**Assigned task**
Pick out and copy every line below that has the word "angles".

___ Source records

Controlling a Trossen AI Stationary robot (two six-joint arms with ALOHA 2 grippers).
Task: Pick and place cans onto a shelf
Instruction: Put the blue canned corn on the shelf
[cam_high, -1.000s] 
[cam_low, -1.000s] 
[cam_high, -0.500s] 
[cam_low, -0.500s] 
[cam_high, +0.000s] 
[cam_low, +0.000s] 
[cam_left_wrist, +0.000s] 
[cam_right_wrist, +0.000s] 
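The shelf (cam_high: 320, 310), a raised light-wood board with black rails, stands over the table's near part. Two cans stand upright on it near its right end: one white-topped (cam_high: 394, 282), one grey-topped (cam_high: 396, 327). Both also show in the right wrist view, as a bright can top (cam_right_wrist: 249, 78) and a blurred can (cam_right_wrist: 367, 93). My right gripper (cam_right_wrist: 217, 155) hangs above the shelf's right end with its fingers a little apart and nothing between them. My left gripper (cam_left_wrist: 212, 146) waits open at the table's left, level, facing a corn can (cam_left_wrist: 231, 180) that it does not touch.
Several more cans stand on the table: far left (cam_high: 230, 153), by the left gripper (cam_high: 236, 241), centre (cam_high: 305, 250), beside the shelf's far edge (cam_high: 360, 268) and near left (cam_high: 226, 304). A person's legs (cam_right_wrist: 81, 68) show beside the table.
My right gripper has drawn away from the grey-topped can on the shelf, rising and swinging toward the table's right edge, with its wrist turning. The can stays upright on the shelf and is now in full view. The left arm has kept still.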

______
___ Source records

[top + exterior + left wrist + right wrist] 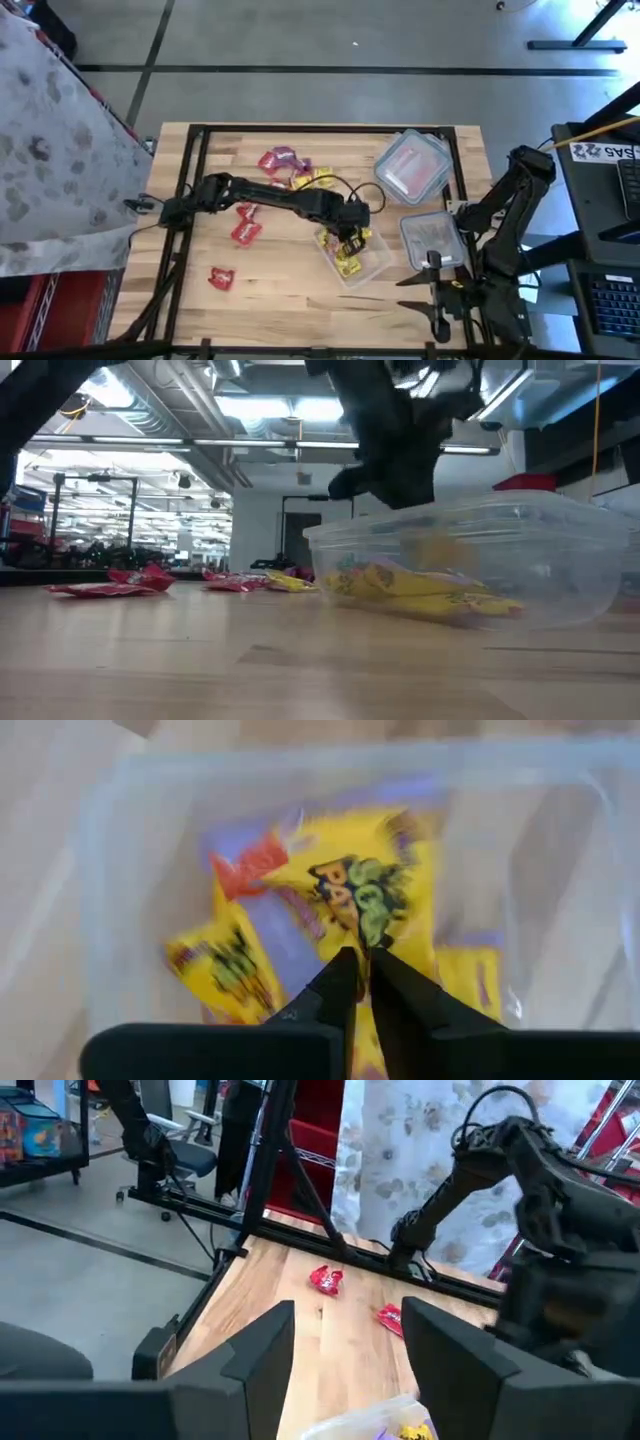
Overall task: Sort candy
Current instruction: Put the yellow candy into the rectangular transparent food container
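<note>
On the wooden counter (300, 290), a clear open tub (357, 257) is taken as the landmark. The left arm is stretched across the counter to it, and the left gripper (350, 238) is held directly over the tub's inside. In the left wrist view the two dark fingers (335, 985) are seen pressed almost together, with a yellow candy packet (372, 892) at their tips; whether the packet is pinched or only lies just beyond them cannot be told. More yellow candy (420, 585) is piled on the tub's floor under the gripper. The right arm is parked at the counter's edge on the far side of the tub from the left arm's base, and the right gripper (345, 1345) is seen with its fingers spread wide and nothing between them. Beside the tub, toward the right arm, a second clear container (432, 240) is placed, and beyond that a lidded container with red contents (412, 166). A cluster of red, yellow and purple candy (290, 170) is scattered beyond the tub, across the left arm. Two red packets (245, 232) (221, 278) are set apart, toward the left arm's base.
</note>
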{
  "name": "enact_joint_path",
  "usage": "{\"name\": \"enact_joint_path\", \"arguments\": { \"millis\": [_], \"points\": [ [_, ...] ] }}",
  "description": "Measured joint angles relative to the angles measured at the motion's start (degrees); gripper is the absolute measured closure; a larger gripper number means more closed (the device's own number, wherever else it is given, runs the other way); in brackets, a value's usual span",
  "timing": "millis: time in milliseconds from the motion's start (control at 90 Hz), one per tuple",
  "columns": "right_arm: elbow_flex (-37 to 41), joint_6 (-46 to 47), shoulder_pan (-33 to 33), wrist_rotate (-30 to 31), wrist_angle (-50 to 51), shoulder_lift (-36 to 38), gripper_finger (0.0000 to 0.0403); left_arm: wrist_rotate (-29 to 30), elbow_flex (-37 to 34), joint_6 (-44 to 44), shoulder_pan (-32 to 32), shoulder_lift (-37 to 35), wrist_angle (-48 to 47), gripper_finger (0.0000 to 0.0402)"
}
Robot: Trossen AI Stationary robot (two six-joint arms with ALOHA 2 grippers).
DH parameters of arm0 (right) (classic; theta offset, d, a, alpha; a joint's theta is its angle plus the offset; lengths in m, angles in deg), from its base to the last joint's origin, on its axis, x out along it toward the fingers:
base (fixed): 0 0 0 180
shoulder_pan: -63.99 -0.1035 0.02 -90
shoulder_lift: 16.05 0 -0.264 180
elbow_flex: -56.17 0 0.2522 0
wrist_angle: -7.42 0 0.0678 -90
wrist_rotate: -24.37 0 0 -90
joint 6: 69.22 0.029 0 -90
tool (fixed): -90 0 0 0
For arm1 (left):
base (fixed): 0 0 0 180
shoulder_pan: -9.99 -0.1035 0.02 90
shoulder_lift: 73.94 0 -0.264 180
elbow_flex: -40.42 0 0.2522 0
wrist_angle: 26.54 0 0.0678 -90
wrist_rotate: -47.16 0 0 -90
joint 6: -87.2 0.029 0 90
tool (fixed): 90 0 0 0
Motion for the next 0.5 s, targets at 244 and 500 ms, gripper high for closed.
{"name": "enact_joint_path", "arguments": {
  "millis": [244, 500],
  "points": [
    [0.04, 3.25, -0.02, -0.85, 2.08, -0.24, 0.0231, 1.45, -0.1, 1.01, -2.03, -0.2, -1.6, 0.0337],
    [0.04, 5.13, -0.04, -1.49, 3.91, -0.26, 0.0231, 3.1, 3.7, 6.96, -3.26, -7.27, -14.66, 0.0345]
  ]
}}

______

**Result**
  "description": "Measured joint angles relative to the angles measured at the motion's start (degrees); gripper is the absolute measured closure; a larger gripper number means more closed (the device's own number, wherever else it is given, runs the other way); in brackets, a value's usual span",
DH parameters of arm0 (right) (classic; theta offset, d, a, alpha; a joint's theta is its angle plus the offset; lengths in m, angles in deg), from its base to the last joint's origin, on its axis, x out along it toward the fingers:

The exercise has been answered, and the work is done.